**Task to complete**
Only the lines below from the one containing "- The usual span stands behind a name" to the one containing "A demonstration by" should be repeated, both included and unchanged.

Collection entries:
◇ ◇ ◇ ◇
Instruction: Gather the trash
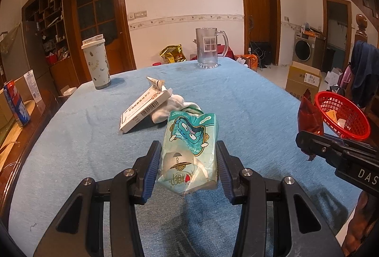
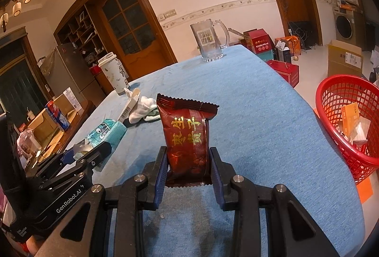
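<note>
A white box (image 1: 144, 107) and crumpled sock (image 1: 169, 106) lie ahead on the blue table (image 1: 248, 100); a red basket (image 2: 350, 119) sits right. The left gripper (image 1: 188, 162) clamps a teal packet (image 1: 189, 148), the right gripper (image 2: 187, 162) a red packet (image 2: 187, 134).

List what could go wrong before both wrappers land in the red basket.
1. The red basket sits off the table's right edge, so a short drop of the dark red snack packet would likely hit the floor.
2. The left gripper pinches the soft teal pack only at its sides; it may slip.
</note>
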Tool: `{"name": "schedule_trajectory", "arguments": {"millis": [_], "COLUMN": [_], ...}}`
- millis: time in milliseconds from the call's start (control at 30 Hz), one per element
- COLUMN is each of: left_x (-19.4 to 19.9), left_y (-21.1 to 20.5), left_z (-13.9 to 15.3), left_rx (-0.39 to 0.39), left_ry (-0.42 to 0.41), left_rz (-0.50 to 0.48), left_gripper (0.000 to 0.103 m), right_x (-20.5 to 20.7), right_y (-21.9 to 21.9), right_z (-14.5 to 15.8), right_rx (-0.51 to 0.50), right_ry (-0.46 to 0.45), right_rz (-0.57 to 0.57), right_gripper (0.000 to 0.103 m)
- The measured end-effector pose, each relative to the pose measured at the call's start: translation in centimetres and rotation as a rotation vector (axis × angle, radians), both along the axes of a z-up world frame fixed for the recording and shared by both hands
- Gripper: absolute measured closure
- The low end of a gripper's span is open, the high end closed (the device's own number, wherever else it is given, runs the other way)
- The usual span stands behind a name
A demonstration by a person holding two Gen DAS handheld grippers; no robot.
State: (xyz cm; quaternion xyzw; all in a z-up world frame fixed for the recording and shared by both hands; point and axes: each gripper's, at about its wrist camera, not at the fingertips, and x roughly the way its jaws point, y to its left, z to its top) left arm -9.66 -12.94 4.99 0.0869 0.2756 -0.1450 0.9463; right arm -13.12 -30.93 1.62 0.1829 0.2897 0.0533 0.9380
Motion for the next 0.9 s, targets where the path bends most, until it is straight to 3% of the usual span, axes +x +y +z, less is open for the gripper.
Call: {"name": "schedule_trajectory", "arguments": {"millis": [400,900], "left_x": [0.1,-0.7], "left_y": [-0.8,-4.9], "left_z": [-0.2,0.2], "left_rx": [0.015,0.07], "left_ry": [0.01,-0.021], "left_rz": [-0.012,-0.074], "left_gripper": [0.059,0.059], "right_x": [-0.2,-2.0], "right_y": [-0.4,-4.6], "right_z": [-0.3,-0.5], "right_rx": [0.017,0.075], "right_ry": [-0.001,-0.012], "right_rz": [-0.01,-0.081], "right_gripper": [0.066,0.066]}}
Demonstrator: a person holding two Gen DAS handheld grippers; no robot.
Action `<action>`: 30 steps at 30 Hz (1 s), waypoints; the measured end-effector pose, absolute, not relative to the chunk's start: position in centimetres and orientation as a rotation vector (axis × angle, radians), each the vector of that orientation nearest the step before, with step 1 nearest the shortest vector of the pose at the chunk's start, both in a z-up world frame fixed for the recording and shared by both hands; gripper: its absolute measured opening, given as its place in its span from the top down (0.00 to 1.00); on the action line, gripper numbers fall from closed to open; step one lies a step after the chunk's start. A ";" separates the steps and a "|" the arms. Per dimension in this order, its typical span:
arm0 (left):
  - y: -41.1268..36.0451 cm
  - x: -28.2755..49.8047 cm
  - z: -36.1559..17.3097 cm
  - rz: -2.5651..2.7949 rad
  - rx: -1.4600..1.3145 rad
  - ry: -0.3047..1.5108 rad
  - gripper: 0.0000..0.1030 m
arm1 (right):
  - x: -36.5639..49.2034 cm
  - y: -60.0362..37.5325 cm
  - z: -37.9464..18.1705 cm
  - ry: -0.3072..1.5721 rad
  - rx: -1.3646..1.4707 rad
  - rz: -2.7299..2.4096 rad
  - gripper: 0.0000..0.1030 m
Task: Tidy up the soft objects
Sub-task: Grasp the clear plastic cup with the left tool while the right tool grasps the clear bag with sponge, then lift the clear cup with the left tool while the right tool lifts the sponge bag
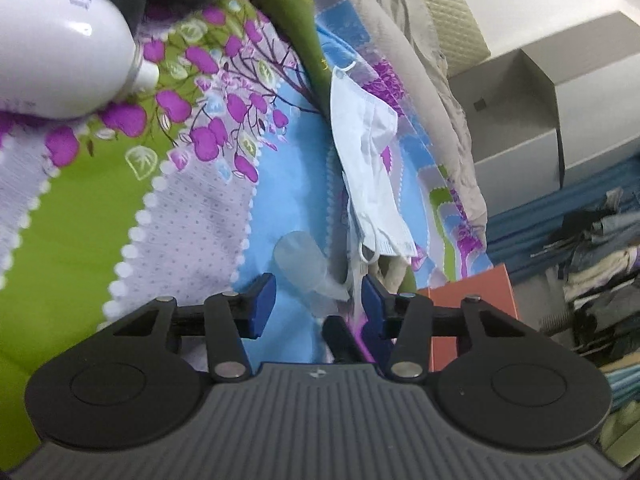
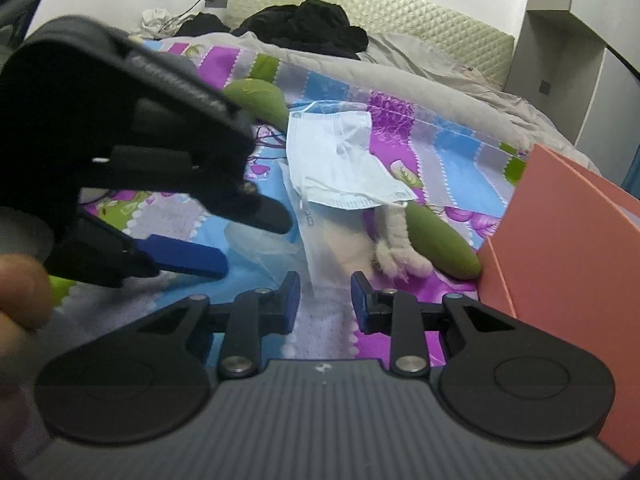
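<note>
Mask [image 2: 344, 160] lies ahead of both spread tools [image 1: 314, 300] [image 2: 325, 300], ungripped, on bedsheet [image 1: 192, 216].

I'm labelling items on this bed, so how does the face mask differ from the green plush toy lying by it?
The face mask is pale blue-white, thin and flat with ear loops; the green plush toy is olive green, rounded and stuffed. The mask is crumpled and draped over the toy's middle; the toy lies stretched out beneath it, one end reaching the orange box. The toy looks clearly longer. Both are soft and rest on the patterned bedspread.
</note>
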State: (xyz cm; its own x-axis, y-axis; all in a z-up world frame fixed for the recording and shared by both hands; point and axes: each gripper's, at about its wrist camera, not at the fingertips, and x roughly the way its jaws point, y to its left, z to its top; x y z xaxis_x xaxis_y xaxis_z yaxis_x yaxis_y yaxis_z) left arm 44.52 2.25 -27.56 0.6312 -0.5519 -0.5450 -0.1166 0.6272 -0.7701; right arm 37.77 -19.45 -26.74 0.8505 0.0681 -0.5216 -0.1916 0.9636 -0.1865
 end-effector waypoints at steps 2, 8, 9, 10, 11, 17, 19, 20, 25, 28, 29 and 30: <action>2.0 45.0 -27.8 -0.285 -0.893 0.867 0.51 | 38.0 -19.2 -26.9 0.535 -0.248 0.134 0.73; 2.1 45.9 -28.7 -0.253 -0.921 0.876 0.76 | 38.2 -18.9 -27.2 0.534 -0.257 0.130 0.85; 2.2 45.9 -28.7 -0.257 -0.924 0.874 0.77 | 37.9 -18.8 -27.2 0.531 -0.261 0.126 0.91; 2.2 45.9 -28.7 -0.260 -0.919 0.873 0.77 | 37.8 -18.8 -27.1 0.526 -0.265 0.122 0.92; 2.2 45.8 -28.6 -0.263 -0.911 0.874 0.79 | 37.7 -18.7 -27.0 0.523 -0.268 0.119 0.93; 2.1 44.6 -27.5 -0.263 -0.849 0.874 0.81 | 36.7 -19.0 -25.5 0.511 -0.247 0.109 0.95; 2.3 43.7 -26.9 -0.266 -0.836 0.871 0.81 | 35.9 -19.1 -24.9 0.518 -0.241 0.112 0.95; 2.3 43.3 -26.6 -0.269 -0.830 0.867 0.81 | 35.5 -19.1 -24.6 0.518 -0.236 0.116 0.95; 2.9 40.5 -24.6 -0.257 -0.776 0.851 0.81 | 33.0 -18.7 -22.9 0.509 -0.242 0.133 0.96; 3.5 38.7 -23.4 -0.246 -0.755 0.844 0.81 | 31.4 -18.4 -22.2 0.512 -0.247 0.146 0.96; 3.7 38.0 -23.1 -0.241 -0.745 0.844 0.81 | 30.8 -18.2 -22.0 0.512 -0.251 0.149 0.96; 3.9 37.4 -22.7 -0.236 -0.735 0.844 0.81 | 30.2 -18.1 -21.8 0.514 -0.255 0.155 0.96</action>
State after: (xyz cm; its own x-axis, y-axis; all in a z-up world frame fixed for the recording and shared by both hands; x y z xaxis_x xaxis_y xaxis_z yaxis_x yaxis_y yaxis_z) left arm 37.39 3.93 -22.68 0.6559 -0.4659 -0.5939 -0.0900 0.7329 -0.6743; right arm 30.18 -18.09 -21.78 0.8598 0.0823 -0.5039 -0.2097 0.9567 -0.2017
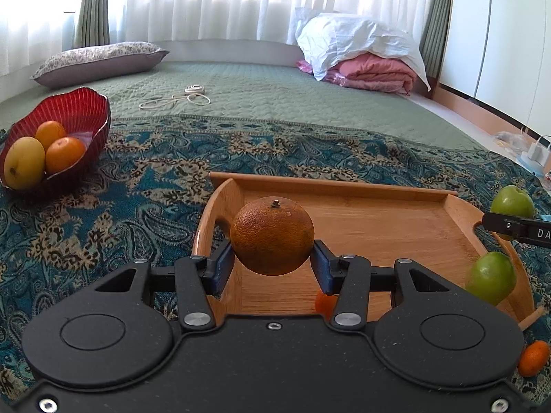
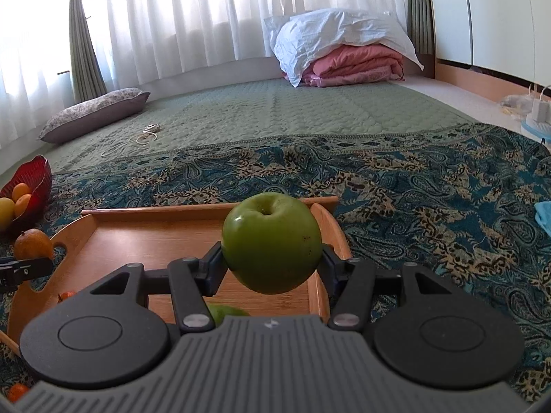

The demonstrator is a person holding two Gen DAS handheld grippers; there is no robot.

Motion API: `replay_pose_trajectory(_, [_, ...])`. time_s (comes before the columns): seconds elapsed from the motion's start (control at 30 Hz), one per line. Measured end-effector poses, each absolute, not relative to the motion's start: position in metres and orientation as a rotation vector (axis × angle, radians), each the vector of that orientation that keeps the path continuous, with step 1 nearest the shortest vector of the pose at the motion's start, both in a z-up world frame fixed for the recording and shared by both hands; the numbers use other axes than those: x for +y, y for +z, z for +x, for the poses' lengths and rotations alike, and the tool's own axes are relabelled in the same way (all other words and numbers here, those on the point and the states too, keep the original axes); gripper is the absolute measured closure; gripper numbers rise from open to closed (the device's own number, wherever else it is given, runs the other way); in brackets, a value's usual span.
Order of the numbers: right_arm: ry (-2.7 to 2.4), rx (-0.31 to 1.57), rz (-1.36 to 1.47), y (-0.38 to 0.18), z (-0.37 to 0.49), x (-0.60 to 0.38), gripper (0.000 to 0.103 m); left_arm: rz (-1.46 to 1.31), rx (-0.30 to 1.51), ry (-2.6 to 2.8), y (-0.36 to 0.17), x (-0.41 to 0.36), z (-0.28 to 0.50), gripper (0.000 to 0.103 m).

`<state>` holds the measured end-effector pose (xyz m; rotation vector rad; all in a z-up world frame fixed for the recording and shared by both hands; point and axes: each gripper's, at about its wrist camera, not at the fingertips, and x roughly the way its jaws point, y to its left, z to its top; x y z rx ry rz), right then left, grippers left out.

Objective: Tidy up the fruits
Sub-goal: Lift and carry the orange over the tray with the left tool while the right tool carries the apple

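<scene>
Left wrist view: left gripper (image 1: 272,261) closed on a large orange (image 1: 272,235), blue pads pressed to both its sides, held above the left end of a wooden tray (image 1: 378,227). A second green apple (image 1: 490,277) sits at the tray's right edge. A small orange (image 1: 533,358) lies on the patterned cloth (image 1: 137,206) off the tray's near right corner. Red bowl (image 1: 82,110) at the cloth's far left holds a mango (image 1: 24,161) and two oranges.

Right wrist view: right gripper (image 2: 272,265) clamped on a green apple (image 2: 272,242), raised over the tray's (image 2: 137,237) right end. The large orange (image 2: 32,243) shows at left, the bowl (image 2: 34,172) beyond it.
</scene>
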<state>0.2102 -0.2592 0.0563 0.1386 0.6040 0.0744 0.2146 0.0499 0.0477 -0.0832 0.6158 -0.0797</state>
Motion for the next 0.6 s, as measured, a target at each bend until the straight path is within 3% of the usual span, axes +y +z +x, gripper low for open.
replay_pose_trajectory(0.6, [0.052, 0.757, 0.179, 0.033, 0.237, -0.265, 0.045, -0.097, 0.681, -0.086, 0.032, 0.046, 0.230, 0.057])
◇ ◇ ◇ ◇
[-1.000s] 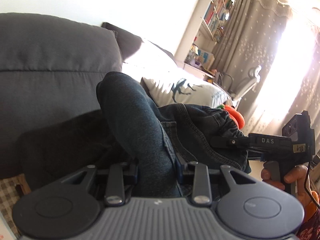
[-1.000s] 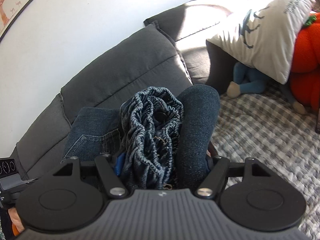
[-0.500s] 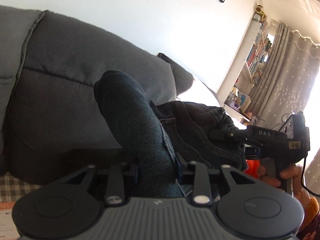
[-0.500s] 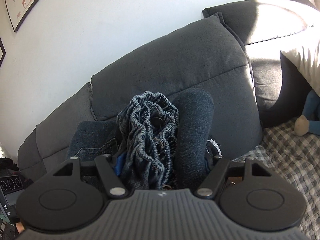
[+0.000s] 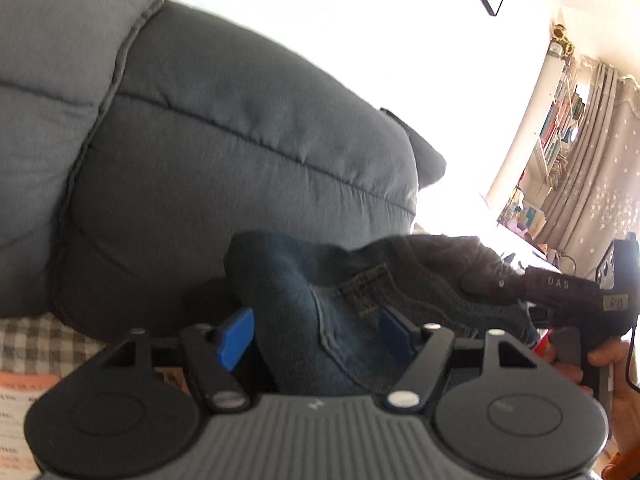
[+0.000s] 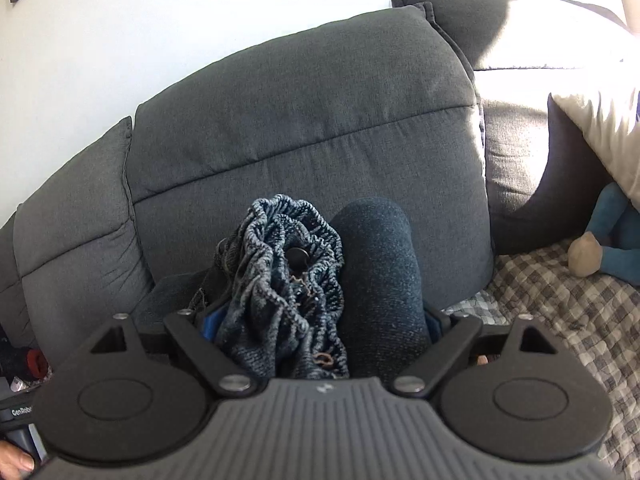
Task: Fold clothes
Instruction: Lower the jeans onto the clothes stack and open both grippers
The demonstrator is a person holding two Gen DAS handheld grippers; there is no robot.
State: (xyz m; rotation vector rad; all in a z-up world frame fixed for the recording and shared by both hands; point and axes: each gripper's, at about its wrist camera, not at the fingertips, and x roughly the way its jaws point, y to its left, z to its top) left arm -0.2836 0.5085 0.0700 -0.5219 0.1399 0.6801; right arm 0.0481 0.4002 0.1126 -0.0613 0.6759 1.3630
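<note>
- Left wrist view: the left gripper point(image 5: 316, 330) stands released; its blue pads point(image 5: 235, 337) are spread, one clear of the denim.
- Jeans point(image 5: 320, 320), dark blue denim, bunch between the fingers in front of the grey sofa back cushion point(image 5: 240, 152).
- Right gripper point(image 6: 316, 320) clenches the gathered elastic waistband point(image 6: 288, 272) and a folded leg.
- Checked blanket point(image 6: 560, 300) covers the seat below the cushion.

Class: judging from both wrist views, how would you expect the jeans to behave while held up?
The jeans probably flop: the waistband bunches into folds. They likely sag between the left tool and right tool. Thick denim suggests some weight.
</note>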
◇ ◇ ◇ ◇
**Result of this task**
- The usual span stands behind a name
A demonstration by a person holding two Gen DAS handheld grippers; no robot.

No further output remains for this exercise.